ACTIVITY ▸
Write down the listing again exactly as it appears below, without its pictures.

:: DATA

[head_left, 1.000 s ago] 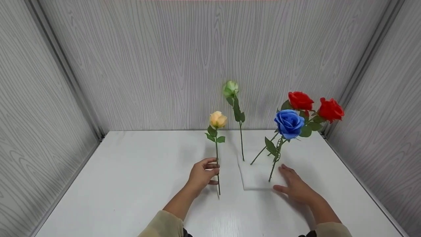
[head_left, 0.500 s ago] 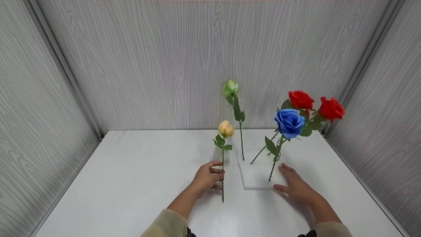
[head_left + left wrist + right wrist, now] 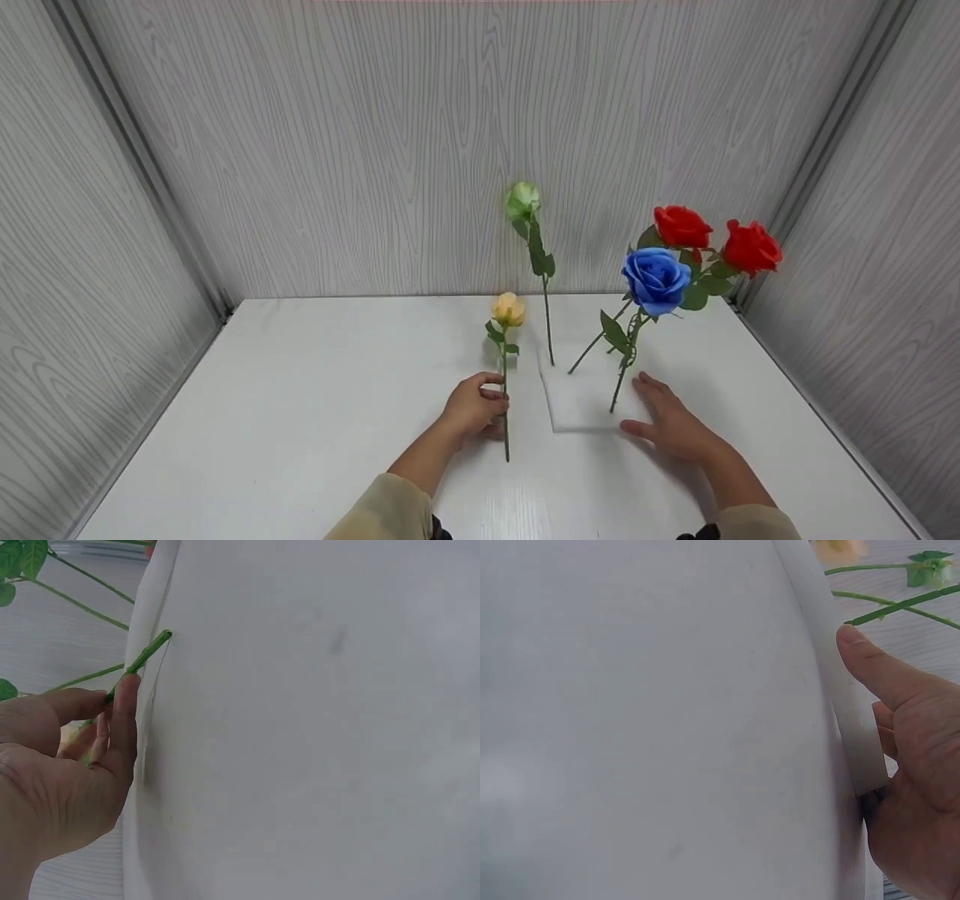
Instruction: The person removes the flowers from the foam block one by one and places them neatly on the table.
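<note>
At the left we see the left hand [image 3: 472, 406] pinching the stem of a yellow-orange flower [image 3: 508, 310], which stands nearly upright beside the white block [image 3: 576, 409]. Next we find a green flower [image 3: 523, 201] at the block's back left corner, then a blue rose [image 3: 656, 281] leaning right. The right hand [image 3: 673, 429] touches the block's right side, thumb and fingers spread; above, we see 2 red roses [image 3: 752, 248] tilting right.
</note>
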`<state>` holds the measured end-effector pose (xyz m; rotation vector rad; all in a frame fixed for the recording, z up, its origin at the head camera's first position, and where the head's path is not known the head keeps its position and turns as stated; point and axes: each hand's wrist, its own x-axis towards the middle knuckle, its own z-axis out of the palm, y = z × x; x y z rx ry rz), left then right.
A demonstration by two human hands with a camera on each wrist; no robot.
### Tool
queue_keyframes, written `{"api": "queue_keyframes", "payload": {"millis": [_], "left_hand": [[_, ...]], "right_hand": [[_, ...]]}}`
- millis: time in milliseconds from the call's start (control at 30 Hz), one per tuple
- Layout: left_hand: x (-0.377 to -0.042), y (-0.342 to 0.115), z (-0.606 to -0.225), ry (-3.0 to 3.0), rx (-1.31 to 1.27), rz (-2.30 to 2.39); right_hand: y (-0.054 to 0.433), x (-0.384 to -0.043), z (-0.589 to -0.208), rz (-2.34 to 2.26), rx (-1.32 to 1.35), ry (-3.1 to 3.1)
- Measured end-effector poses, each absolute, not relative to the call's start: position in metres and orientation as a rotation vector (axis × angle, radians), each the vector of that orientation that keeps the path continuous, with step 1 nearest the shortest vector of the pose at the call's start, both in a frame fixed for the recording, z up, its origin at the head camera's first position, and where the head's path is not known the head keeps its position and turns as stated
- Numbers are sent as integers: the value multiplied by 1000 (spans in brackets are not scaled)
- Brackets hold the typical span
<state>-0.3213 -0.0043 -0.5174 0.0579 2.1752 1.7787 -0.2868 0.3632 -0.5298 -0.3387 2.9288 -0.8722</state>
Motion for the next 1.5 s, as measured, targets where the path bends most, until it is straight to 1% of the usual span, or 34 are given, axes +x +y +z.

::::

PROBLEM SOLUTION ▸
[head_left, 1.000 s ago] 
[head_left, 0.500 s ago] 
[head_left + left wrist + right wrist, now] 
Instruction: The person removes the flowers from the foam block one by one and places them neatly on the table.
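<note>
At the left we see the left hand [image 3: 472, 406] pinching the stem of a yellow-orange flower [image 3: 508, 310], which stands nearly upright beside the white block [image 3: 576, 409]. Next we find a green flower [image 3: 523, 201] at the block's back left corner, then a blue rose [image 3: 656, 281] leaning right. The right hand [image 3: 673, 429] touches the block's right side, thumb and fingers spread; above, we see 2 red roses [image 3: 752, 248] tilting right.
</note>
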`<state>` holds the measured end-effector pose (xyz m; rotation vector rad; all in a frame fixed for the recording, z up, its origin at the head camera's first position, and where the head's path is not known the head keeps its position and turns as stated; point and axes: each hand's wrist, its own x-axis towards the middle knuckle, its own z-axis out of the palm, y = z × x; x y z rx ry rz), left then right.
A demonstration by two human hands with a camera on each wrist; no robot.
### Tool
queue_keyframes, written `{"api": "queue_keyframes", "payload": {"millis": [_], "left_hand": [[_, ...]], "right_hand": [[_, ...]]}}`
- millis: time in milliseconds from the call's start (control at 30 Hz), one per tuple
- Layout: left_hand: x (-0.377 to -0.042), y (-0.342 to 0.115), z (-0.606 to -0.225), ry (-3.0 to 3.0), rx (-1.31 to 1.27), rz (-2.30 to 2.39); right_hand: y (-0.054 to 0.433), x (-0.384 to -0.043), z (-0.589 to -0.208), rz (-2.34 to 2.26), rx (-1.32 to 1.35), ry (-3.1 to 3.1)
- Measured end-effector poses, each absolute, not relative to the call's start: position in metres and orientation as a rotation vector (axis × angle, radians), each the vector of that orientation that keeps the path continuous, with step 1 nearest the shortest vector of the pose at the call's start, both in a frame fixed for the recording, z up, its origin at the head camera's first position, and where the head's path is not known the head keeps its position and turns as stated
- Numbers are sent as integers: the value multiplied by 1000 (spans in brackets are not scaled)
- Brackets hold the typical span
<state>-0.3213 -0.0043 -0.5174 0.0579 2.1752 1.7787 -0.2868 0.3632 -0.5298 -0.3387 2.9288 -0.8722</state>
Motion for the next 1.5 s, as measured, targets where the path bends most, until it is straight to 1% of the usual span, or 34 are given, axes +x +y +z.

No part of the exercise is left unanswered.